L’histoire de la Casamance, c’est tabou !?

LA CASAMANCE, CETTE HISTOIRE QUE LE SÉNÉGAL PEINE À REGARDER EN FACE

Dans un pays où 85% des citoyens ignorent la date du début du conflit, la publication d’une étude historique soulève des vagues. Entre tabou politique et amnésie collective, le plus vieux conflit d’Afrique peine à trouver sa place dans les mémoires

Publication 16/11/2024

(SenePlus) – L’annonce par le Premier ministre Ousmane Sonko de l’interdiction d’un ouvrage historique sur la Casamance ravive un malaise profond au Sénégal. Selon une enquête de Jeune Afrique (JA), cette décision révèle la difficulté persistante du pays à aborder sereinement l’histoire de cette région.

« Nous sommes un État unitaire, du nord au sud, de l’est à l’ouest. Nous ne voulons pas d’autonomie », a martelé Ousmane Sonko lors d’un meeting électoral à Ziguinchor le 1er novembre. Dans sa ligne de mire : l’ouvrage « L’Idée de la Casamance autonome » de l’historienne française Séverine Awenengo Dalberto.

La polémique autour de ce livre, que le Premier ministre accuse de participer à un « projet de déstabilisation », met en lumière un paradoxe saisissant : ce sont d’abord les opposants au pouvoir qui ont soulevé la controverse, l’APR de Macky Sall dénonçant le « mutisme » des autorités face à sa présentation prévue à Dakar.

Le grand vide historiographique

Une étude révélatrice du laboratoire Laspad de l’université Gaston-Berger, citée par Jeune Afrique, expose l’ampleur du problème : seuls 25,6% de la production scientifique sur la Casamance est sénégalaise.
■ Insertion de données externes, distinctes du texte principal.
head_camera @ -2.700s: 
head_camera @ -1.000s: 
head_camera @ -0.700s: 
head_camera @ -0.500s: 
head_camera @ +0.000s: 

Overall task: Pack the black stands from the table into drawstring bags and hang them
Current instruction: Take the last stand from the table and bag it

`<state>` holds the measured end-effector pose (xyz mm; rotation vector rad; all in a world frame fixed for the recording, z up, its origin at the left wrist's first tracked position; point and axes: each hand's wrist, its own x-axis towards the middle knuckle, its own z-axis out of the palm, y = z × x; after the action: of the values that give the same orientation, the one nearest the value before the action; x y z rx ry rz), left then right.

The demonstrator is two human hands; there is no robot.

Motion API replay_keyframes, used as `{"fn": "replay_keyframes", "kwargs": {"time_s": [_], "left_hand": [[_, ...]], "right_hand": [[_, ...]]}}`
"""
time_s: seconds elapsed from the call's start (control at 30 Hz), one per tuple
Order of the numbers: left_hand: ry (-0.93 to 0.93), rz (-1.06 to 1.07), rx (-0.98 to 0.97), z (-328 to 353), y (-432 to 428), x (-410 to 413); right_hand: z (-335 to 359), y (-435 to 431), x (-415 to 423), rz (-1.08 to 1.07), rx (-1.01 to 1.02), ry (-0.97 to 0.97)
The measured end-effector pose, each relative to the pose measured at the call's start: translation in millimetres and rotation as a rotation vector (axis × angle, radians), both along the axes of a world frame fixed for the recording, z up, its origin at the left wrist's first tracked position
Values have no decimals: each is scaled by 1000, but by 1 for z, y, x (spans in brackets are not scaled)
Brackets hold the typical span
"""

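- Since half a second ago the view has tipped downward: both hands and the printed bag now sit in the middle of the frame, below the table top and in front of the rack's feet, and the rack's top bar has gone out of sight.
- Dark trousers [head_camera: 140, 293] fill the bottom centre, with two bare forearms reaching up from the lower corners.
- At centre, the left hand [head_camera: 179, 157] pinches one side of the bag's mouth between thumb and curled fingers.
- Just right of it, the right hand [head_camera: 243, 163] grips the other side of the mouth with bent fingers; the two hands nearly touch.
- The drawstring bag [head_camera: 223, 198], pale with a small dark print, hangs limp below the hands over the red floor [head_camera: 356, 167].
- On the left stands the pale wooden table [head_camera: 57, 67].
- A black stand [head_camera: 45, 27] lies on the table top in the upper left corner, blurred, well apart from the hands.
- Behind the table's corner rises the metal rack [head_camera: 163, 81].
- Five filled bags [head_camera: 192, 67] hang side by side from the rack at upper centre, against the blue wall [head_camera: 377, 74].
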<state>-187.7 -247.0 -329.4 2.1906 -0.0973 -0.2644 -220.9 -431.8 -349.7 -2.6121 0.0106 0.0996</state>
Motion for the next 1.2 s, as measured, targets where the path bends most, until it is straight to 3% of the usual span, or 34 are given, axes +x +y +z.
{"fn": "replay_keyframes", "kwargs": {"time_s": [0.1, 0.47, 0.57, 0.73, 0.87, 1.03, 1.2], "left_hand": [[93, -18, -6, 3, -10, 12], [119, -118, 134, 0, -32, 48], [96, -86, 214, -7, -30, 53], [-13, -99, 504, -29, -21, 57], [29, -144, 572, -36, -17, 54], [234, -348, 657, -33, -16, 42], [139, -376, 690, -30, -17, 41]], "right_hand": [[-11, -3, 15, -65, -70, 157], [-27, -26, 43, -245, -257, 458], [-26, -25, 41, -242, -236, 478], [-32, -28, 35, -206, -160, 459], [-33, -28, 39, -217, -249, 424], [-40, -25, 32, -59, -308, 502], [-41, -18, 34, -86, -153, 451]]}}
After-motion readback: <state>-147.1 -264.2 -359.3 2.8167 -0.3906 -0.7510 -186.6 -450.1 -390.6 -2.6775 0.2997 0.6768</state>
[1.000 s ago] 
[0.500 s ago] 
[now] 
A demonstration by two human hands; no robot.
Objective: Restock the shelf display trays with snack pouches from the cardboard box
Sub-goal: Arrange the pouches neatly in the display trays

Plus troublant encore, 85% des Sénégalais ignorent la date exacte du début du conflit, et 65% ne savent pas ce que signifie le sigle MFDC.

« L’histoire de ce conflit n’est enseignée ni au primaire ni au secondaire, et à l’université encore moins, ce qui est non seulement surprenant mais troublant », soulignent les chercheurs Mame Penda Ba et Rachid Id Yassine dans leur étude.

La tension est palpable lorsqu’il s’agit d’évoquer le sujet. « Si l’initiative venait d’un Sénégalais, cela pourrait aller. Mais ce n’est pas aux Français de venir nous parler de la Casamance », confie à Jeune Afrique un proche du Premier ministre, seul membre du parti au pouvoir ayant accepté de s’exprimer sur la question.

Pour l’historien Nouha Cissé, cité par le magazine, le « déficit de production » sur l’histoire de la région n’est « pas forcément imputable à l’État ». Il pointe la responsabilité des Casamançais eux-mêmes : « On se plaint d’une situation dont on est responsable, parce qu’on ne s’est pas intéressé à notre propre histoire. »

Les enjeux politiques actuels

À la veille des législatives anticipées du 17 novembre, la position d’Ousmane Sonko prend une dimension particulière. « Je comprends Ousmane Sonko. Après des années à se faire taxer de rebelle, à être accusé d’avoir des accointances avec le MFDC, ce livre était du pain béni pour se démarquer de la rébellion », analyse un acteur politique de Ziguinchor cité par Jeune Afrique.

La question qui se pose désormais est celle de la réconciliation avec l’histoire. Comme le souligne JA, le défi pour le Premier ministre sera de réussir à apaiser la Casamance, cette « plus belle perle du collier Sénégal » selon l’expression d’Abdou Diouf, tout en permettant un débat serein sur son histoire.